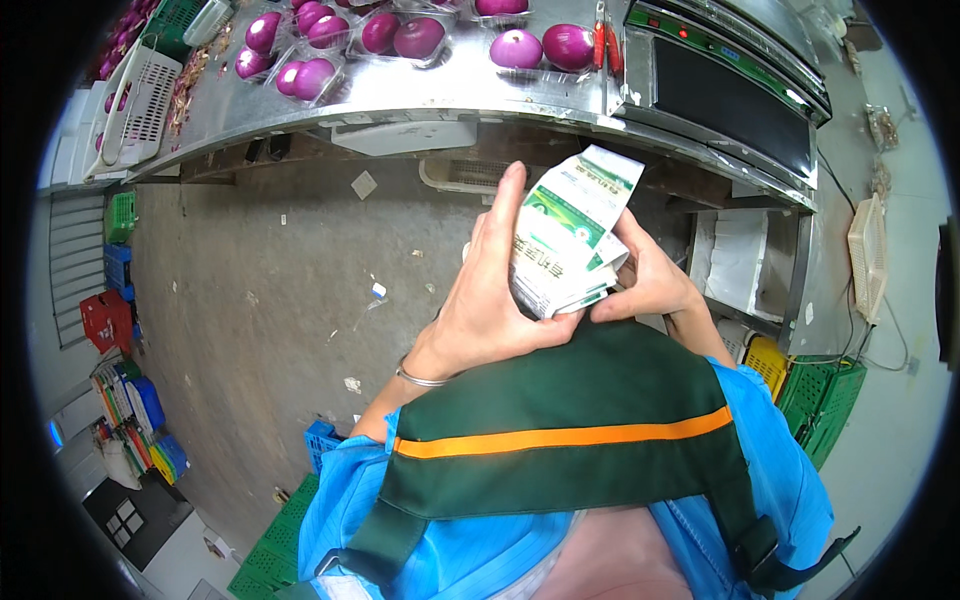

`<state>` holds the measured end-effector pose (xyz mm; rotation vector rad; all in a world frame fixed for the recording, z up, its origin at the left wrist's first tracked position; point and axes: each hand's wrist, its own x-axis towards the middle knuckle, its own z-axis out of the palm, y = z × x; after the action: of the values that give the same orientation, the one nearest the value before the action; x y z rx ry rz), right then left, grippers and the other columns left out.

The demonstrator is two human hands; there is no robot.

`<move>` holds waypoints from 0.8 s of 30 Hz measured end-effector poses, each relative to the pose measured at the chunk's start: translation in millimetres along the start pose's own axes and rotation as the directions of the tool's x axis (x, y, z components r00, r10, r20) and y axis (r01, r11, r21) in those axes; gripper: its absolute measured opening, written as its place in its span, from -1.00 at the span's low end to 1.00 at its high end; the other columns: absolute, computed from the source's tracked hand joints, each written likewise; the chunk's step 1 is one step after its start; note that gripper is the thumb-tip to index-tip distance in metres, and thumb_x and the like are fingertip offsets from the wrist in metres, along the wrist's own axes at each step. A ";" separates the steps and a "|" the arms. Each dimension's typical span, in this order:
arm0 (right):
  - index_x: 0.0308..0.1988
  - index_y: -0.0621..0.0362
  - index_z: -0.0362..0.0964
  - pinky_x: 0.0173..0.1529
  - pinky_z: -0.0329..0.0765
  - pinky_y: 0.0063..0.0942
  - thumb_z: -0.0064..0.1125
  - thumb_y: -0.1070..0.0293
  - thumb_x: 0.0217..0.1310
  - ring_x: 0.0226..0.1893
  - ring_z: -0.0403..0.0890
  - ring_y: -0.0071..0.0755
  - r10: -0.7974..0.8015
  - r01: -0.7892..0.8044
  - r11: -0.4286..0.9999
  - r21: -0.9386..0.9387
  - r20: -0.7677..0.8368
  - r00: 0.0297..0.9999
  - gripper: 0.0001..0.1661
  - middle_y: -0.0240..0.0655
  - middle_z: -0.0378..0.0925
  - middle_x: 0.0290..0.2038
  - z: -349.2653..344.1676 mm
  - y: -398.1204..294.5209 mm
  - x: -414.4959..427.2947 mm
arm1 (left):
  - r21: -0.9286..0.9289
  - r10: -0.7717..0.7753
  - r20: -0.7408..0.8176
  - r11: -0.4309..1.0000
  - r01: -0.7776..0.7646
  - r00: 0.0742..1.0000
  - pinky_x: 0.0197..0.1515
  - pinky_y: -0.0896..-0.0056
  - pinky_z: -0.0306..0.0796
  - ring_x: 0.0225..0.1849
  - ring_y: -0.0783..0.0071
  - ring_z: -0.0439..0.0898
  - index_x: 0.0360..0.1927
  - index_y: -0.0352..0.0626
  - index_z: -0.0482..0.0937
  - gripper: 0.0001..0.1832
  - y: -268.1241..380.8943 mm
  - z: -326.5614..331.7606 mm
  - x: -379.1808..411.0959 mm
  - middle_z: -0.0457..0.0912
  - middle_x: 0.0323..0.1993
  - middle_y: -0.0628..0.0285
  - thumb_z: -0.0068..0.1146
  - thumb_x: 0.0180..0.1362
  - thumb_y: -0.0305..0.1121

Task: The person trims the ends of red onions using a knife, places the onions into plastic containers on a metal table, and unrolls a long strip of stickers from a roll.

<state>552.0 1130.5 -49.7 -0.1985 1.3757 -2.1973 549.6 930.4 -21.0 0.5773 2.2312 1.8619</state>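
A strip of printed green-and-white labels (574,214), folded over itself in layers, is held up in front of my dark green apron (555,390). Its printed side faces up at me and bears writing. My left hand (487,300), with a metal bangle at the wrist, cups the strip's left side and lower end. On the other side my right hand (656,274) has its thumb by the folded lower layers, and some of its fingers are hidden behind the labels. Beyond both hands, red onions (516,49) sit in clear plastic trays (544,73) on a metal worktable (450,90).
A wrapping machine (735,82) with a green control panel stands at the table's right end, beside red-handled scissors (606,49). A white basket (139,105) is at the left end. Green crates (821,405) stand low on the right. Scraps litter the concrete floor (247,300).
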 end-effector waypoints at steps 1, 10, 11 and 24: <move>0.25 0.30 -0.22 0.28 0.00 -0.39 0.52 0.42 -0.46 0.24 0.05 -0.31 0.023 -0.023 0.999 -0.037 -0.002 1.000 0.32 -0.21 0.03 0.21 -2.4 -0.4 1.1 | 0.021 0.045 0.014 0.999 -0.045 0.999 0.22 0.23 0.07 0.24 0.15 0.15 0.30 -0.33 -0.20 0.17 -1.4 -2.0 1.1 0.14 0.19 -0.11 0.39 -0.33 -0.36; 0.26 0.22 -0.21 0.27 0.01 -0.37 0.37 0.58 -0.45 0.23 0.12 -0.29 0.101 -0.025 0.918 0.396 -0.173 0.980 0.24 -0.20 0.12 0.19 25.2 10.8 -8.3 | -0.221 -0.062 -0.039 0.974 0.052 0.997 0.20 0.33 0.11 0.19 0.22 0.23 0.30 -0.29 -0.16 0.18 -5.0 3.2 -8.6 0.22 0.14 0.00 0.45 -0.36 -0.40; 0.27 0.21 -0.21 0.28 0.00 -0.36 0.37 0.57 -0.44 0.23 0.12 -0.28 0.138 -0.063 0.918 0.393 -0.165 0.977 0.24 -0.20 0.12 0.19 24.5 11.0 -10.7 | -0.217 -0.046 -0.025 0.975 0.040 0.999 0.19 0.32 0.12 0.19 0.22 0.24 0.29 -0.29 -0.13 0.15 -4.3 2.8 -9.6 0.23 0.12 -0.01 0.43 -0.35 -0.40; 0.23 0.29 -0.17 0.23 0.16 -0.34 0.36 0.50 -0.37 0.14 0.26 -0.25 0.159 -0.101 0.958 0.268 -0.205 0.966 0.15 -0.12 0.17 0.14 26.5 3.8 -9.9 | -0.288 -0.085 0.033 0.953 0.091 0.996 0.11 0.19 0.19 0.07 0.20 0.29 0.33 -0.19 -0.26 0.34 1.7 -22.6 -4.6 0.15 0.19 -0.08 0.51 -0.48 -0.28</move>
<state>572.2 1113.3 -39.0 0.2368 1.1640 -2.3098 545.5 908.3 -15.3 0.4345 1.8868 2.0727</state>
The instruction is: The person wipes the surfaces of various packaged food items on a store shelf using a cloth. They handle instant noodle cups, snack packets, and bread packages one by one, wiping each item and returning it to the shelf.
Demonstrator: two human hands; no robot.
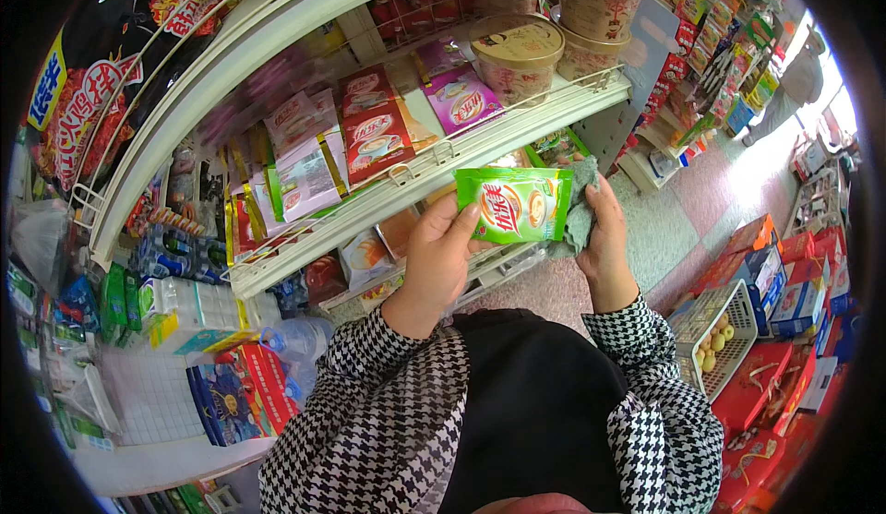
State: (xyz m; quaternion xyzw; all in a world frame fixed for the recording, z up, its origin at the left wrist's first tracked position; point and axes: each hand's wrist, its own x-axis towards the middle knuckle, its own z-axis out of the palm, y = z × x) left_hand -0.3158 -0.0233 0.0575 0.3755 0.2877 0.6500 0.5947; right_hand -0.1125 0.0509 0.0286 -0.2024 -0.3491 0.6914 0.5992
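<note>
A green drink-mix sachet [519, 206] with a cup printed on its front is pinched at its left end by my left hand [443, 247]. My right hand [603, 237] grips a grey-green cloth [580, 216], which lies against the sachet's right end. Both hands are in front of a white wire-fronted shelf [512, 126]. On that shelf lie purple sachets [462, 99], red sachets [377, 139] and pale pink sachets [301, 123]. The fingers behind the sachet are partly hidden.
Lidded paper tubs [518, 57] are stacked at the shelf's right end. A lower shelf holds packaged bread [365, 258]. Bottled-water packs and tissue packs [201, 310] stand at left. To the right are a fruit crate [737, 327] and red gift boxes [751, 382]. Another person [796, 85] stands far down the aisle.
</note>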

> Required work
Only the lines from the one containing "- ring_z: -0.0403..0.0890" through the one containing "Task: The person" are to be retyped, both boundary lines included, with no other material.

> Output for this task
  - ring_z: -0.0403..0.0890
  - ring_y: -0.0071..0.0755
  - r10: -0.7974..0.8015
  - r01: -0.7892..0.8044
  - r11: -0.4286..0.9999
  - r21: -0.9386..0.9387
  - r20: -0.7677..0.8368
  - r00: 0.0297..0.9999
  - gripper: 0.0001..0.1661
  - middle_y: -0.0240..0.0655
  - middle_z: -0.0378..0.0925
  - middle_x: 0.0290..0.2038
  - z: -349.2653..344.1676 mm
  - y: -398.1204..294.5209 mm
  - x: -414.4959..427.2947 mm
arm1 (left):
  - r21: -0.9286..0.9289
  - r10: -0.7717..0.7753
  - r20: -0.7408..0.8176
  - r11: -0.4309..1.0000
  - r01: -0.7776..0.7646
  - r00: 0.0742..1.0000
  - pinky_x: 0.0197..0.1515
  - pinky_y: -0.0896..-0.0056
  - pinky_z: -0.0306..0.0796
  - ring_x: 0.0225..0.1849
  - ring_y: -0.0783..0.0071
  - ring_z: -0.0439..0.0898
  - index_x: 0.0360..0.1927
  - index_y: -0.0352..0.0626
  - index_z: -0.0482..0.0937
  - gripper: 0.0001..0.1832
  - y: -268.1241..380.8943 mm
  - z: -326.5614..331.7606 mm
  - x: -379.1808..411.0959 mm
  - middle_z: -0.0457..0.0912
  - middle_x: 0.0323..0.1993
  - middle_y: -0.0628..0.0285
  - thumb_z: -0.0068..0.1146
  - thumb_x: 0.0180..0.1362
  - thumb_y: -0.0305..0.1121

Task: The person trims the ends of red onions using a knife, places the onions into plastic containers on a metal table, and unrolls a long strip of stickers from a roll.

Nothing more will be written for this answer.